Tuesday, November 3, 2020
- Arkansas Attorney General Rutledge announced several lawsuits against illegal pyramid schemes in Arkansas. The defendants allegedly told consumers they could earn a 700% return on their investments and also “bless” their communities by joining “Blessing Loom” boards and by recruiting other members. The defendants did not offer any products or services in return for the consumers’ investments but did offer an opportunity to earn money. The defendants eventually began using the consumers’ contributed money as their own. Each defendant could face a fine of $10,000 for each violation of the Arkansas Deceptive Trade Practices Act.
Monday, November 2, 2020
- New Jersey Attorney General Grewal announced that Wakefern Food Corp. and two of its ShopRite supermarket entities agreed to pay $235,000 and improve data security to resolve allegations that they did not adequately protect more than 9,700 New Jersey shoppers’ personal information. The companies failed to properly dispose of electronic devices that they used to collect pharmacy customers’ signatures and purchase information.
Friday, October 30, 2020
- It was announced that West Virginia Attorney General Morrisey reached a $101.35 million settlement with 11 paving and asphalt companies, representing the largest single-state antitrust settlement in West Virginia’s history. The settlement resolves allegations that the companies conspired to monopolize West Virginia’s asphalt and paving market, reducing competition and maximizing profits at the expense of taxpayers.
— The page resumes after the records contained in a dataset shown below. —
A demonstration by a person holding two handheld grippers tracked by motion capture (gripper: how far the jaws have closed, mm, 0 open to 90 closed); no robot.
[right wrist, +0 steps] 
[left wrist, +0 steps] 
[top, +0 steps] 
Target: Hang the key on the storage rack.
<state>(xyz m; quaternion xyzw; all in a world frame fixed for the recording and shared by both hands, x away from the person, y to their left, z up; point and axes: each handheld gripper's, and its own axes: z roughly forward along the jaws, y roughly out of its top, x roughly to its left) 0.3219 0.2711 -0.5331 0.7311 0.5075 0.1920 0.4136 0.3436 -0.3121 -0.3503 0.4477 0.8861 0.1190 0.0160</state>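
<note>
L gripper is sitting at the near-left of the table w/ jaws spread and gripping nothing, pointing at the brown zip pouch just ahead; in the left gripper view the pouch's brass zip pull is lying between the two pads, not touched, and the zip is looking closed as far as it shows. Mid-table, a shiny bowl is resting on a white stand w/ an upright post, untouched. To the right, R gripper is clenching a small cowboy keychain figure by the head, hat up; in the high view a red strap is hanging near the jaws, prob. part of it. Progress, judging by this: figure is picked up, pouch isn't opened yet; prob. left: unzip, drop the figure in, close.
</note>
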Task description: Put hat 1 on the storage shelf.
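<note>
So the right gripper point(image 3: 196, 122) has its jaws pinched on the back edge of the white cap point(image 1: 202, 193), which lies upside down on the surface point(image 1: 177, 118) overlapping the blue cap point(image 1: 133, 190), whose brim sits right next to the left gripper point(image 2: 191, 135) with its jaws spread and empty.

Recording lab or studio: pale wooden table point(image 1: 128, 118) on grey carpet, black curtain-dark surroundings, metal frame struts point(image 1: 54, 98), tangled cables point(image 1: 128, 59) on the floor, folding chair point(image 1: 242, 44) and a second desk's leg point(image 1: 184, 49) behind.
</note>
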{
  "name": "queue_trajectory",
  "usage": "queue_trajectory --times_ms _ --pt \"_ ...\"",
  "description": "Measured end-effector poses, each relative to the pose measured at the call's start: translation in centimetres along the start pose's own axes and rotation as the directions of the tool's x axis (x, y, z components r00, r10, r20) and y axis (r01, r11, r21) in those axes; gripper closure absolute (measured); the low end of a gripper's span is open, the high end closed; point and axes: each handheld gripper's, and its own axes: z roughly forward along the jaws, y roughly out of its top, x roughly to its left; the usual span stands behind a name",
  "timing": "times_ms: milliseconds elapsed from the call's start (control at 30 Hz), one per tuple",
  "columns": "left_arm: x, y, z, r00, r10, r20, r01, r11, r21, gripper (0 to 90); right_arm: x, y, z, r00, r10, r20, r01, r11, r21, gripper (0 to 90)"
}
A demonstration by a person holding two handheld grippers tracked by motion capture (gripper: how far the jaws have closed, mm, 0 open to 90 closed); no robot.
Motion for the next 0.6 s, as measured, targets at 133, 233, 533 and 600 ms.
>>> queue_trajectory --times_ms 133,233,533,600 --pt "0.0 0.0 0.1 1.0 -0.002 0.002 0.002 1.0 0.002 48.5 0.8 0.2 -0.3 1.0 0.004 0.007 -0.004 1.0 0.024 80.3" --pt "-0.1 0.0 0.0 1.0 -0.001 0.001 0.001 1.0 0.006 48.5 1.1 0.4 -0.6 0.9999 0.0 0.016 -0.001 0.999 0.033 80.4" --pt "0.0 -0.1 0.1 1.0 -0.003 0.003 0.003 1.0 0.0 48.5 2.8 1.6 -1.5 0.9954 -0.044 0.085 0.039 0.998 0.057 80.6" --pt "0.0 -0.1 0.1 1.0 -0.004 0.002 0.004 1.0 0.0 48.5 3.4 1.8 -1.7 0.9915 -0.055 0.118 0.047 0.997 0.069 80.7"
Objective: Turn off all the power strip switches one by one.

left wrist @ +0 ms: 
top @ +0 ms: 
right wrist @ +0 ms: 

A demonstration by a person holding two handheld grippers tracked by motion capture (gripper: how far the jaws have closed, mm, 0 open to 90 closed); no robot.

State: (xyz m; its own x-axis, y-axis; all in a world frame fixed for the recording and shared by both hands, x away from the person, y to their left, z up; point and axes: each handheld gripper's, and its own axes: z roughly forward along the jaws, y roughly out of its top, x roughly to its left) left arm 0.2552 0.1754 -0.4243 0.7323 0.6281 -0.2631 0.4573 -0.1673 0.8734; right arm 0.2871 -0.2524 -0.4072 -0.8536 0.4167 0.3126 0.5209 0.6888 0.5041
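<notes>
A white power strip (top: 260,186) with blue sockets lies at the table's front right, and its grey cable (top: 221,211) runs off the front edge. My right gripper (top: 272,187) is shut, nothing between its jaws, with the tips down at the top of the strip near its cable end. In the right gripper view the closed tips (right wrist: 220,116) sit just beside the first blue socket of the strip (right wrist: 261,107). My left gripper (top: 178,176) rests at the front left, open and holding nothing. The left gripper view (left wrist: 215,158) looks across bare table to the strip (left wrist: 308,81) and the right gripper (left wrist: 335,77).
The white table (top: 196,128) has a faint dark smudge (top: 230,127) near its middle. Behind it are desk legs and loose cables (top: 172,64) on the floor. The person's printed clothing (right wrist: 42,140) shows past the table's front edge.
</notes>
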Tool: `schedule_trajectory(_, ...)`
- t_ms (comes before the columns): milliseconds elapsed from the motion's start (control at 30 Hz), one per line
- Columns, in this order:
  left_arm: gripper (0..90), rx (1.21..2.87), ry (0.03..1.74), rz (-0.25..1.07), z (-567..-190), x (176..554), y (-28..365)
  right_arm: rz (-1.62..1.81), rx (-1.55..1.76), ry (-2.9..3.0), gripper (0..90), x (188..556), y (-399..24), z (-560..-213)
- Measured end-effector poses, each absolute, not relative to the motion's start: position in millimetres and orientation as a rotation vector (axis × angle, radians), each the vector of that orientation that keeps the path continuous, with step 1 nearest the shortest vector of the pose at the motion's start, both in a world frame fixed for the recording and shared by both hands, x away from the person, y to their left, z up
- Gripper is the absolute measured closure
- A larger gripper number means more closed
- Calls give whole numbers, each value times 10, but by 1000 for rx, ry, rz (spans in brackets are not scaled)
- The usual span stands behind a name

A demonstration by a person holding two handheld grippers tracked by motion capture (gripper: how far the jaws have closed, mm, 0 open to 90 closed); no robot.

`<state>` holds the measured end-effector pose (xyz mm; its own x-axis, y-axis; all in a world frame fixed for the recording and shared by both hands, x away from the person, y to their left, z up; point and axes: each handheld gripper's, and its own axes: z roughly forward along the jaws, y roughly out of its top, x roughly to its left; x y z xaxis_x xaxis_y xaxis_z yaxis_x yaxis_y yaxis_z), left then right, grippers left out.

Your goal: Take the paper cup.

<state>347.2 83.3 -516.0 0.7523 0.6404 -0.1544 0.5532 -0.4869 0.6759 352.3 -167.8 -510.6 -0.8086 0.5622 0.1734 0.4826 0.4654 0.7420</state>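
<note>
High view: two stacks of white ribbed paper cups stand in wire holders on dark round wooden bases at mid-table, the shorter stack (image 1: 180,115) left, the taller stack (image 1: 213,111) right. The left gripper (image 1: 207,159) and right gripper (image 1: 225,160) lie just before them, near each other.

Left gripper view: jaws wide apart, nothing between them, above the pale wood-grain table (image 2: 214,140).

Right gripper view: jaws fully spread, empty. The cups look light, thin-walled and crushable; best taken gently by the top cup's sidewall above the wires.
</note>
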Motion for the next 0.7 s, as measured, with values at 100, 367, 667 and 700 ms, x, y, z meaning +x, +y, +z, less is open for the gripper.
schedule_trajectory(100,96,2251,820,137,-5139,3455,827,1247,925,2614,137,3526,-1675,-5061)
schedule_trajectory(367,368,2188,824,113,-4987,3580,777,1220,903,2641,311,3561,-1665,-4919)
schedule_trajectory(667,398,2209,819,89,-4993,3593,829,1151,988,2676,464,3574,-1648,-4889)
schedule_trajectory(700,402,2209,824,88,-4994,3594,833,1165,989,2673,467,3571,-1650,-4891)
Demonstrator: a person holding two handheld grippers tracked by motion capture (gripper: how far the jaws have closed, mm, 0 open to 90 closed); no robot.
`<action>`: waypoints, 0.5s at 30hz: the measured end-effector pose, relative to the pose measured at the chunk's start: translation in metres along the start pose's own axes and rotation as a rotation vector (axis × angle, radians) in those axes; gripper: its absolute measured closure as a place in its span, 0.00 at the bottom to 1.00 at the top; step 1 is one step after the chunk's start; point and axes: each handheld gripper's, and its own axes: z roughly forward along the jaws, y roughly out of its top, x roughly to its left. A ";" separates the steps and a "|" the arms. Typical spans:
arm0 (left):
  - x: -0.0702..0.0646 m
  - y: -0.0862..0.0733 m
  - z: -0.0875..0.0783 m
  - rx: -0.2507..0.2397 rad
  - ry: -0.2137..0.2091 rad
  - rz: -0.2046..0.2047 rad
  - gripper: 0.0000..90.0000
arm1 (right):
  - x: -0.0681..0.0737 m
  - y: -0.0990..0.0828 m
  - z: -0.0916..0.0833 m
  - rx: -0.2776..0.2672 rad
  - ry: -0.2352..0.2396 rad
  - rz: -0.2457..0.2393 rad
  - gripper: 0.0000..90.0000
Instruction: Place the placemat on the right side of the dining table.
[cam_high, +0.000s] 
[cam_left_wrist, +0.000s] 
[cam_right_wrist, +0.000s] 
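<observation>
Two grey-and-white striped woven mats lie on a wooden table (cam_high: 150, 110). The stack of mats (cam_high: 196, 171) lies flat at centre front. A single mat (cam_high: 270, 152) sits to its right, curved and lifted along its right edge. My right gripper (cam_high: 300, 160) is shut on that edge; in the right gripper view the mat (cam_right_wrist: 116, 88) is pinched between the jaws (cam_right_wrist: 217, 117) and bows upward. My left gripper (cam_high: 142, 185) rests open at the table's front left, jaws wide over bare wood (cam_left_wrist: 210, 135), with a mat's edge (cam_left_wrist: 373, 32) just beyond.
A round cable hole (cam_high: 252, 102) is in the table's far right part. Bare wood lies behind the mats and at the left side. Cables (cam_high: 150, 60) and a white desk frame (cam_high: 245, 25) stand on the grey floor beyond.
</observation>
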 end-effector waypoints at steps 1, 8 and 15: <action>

- Washington Attorney General Ferguson announced that a King County Superior Court Commissioner ordered a fraudulent Auburn property management company, NW Property Solutions, to pay $500,000 in restitution and penalties for making unauthorized modifications to homes and then refusing to pay the homeowners.
- California Attorney General Becerra led a multi-jurisdiction lawsuit challenging the US Equal Employment Opportunity Commission’s (“EEOC”) decision to revoke full access to federal employment data that state and local fair employment practice agencies use to monitor and combat workplace discrimination. The lawsuit is arguing that the EEOC’s decision violates the Civil Rights Act and the Administrative Procedure Act. The attorneys general of Maryland and Minnesota also joined the lawsuit.
- California Attorney General Becerra and the California Department of Pesticide Regulation filed a complaint against Alpine Helicopter Service, Inc. and its pilots for alleged incidents of pesticide drift that harmed nearby communities. The complaint is seeking civil penalties and injunctive relief.